#150 closed defect (fixed)

don't overfill your filesystem's directories -- and make intermediate dirs be leading prefixes of storage indexes?

Reported by: zooko Owned by: zooko
Priority: major Milestone: 0.8.0 (Allmydata 3.0 Beta)
Component: code-storage Version: 0.7.0
Keywords: scaling scalability Cc:
Launchpad Bug:


As mentioned on the Performance page, ext3 can store no more than 32,000 entries in a single directory. This ticket is to work-around such limitations by using a few bits of the storage index to choose a subdirectory. Something like this:

p = os.path.join(idlib.b2a_l(s[:2], 14), idlib.b2a(s))

Would allow us to store 524,288,000 shares.

(Yay -- there's a use for z-base-32's bit-length!)

Attachments (1)

convertshares.py (860 bytes) - added by zooko at 2008-01-31T22:12:00Z.

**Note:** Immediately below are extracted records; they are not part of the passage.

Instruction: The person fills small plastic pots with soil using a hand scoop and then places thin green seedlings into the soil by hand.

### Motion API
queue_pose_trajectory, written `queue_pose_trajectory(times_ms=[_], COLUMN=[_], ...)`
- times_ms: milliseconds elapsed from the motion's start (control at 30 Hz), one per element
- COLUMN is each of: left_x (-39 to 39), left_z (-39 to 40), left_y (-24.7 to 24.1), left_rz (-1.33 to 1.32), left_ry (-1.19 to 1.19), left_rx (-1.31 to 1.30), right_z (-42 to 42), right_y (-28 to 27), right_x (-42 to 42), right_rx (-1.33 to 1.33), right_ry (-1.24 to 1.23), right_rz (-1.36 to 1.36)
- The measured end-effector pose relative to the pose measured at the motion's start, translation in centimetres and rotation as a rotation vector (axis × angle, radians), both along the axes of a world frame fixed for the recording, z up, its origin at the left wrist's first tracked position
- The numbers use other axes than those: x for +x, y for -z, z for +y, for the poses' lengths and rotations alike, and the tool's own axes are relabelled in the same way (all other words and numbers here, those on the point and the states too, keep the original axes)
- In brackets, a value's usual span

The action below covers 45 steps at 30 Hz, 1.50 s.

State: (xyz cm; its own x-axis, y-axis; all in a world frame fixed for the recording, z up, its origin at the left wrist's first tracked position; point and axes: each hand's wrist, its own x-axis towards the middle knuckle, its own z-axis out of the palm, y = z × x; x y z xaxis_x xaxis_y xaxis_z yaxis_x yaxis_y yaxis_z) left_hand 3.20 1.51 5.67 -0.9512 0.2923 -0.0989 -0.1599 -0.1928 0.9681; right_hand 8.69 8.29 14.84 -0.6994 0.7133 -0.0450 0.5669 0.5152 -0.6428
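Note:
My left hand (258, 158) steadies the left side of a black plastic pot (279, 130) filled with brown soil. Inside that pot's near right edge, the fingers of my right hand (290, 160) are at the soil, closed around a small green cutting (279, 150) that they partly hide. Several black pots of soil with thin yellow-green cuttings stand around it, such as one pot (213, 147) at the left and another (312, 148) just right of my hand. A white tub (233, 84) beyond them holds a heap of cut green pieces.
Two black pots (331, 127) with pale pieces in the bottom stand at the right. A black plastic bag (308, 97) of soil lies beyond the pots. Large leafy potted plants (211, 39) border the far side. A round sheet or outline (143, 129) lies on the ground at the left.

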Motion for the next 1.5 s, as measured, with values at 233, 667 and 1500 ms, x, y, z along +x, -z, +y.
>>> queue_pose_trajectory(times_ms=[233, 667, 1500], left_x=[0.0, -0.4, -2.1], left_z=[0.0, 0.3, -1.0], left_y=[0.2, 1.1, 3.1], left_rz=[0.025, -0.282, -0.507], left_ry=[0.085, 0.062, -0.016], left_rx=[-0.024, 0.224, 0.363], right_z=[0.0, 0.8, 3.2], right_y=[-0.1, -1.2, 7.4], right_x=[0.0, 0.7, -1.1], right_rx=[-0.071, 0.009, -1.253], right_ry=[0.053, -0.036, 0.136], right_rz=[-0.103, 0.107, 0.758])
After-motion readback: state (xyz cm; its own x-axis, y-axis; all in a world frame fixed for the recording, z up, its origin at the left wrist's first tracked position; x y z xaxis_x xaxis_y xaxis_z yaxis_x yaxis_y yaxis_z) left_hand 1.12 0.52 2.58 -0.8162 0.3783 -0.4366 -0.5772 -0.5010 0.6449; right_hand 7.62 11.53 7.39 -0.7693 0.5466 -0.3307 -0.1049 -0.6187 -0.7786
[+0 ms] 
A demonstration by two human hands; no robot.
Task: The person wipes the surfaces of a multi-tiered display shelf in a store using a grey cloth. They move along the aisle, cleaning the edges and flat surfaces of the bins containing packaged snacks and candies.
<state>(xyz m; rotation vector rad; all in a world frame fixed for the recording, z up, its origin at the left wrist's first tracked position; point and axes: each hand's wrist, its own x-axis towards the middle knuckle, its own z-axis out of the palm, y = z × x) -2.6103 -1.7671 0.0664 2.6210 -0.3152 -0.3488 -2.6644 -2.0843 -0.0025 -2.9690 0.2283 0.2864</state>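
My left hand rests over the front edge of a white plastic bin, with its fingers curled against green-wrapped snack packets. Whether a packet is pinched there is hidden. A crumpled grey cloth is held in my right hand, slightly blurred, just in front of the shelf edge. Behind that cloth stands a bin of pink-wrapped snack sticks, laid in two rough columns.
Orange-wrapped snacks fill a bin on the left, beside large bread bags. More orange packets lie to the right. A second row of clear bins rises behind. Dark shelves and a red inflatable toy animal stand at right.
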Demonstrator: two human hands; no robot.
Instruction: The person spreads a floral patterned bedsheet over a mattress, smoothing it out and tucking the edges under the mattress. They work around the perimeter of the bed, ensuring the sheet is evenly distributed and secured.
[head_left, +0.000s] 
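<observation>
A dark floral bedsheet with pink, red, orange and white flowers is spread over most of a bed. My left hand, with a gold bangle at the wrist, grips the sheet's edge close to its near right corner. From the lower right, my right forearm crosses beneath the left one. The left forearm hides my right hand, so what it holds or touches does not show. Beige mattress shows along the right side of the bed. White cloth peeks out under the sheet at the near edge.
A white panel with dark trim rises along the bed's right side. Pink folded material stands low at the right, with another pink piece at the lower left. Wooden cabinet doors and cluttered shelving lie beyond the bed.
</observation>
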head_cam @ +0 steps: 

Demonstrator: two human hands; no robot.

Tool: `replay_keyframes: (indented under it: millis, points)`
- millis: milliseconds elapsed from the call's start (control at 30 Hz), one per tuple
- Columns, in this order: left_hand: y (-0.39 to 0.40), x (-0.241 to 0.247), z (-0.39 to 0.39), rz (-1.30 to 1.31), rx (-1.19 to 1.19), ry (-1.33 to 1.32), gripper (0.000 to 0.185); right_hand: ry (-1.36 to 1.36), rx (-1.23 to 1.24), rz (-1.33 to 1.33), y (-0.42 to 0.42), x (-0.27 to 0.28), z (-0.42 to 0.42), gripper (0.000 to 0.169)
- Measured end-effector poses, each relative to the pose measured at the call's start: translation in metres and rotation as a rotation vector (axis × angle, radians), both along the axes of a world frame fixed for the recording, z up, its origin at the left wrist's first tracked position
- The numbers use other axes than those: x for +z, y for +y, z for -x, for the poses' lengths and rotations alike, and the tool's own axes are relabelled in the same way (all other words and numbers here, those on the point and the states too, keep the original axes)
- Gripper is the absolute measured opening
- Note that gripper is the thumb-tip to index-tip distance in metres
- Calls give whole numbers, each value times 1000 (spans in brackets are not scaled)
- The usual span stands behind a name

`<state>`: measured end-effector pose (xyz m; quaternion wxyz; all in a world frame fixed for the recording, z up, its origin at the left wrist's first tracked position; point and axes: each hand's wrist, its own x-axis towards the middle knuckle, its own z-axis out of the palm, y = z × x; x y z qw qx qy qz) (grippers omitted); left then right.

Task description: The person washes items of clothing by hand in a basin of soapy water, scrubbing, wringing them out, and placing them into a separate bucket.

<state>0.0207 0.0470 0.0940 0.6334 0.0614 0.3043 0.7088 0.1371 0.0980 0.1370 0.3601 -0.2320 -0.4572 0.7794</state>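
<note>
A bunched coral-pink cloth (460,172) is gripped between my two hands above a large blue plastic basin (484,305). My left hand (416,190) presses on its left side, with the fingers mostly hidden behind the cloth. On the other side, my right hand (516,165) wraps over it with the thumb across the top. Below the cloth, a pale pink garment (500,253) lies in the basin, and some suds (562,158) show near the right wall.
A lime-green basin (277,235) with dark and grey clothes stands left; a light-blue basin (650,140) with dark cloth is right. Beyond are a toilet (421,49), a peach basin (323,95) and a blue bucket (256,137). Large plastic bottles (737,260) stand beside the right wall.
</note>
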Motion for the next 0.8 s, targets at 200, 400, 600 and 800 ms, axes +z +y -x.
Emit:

Download all attachments as: .zip

Change History (22)

comment:1 Changed at 2007-09-26T21:56:50Z by warner

For small-to-medium size stores, it also adds an extra 4kiB per share (for the extra directory), but I'm ok with that. This brings the per-share overhead (assuming one share per bucket, i.e. one share per server) from 5486B to 9582B. (1390 bytes of hashes and lease info, 4096 bytes for the bucket directory, and an extra 4096 bytes for the three-character-long intermediate directory that this change would add)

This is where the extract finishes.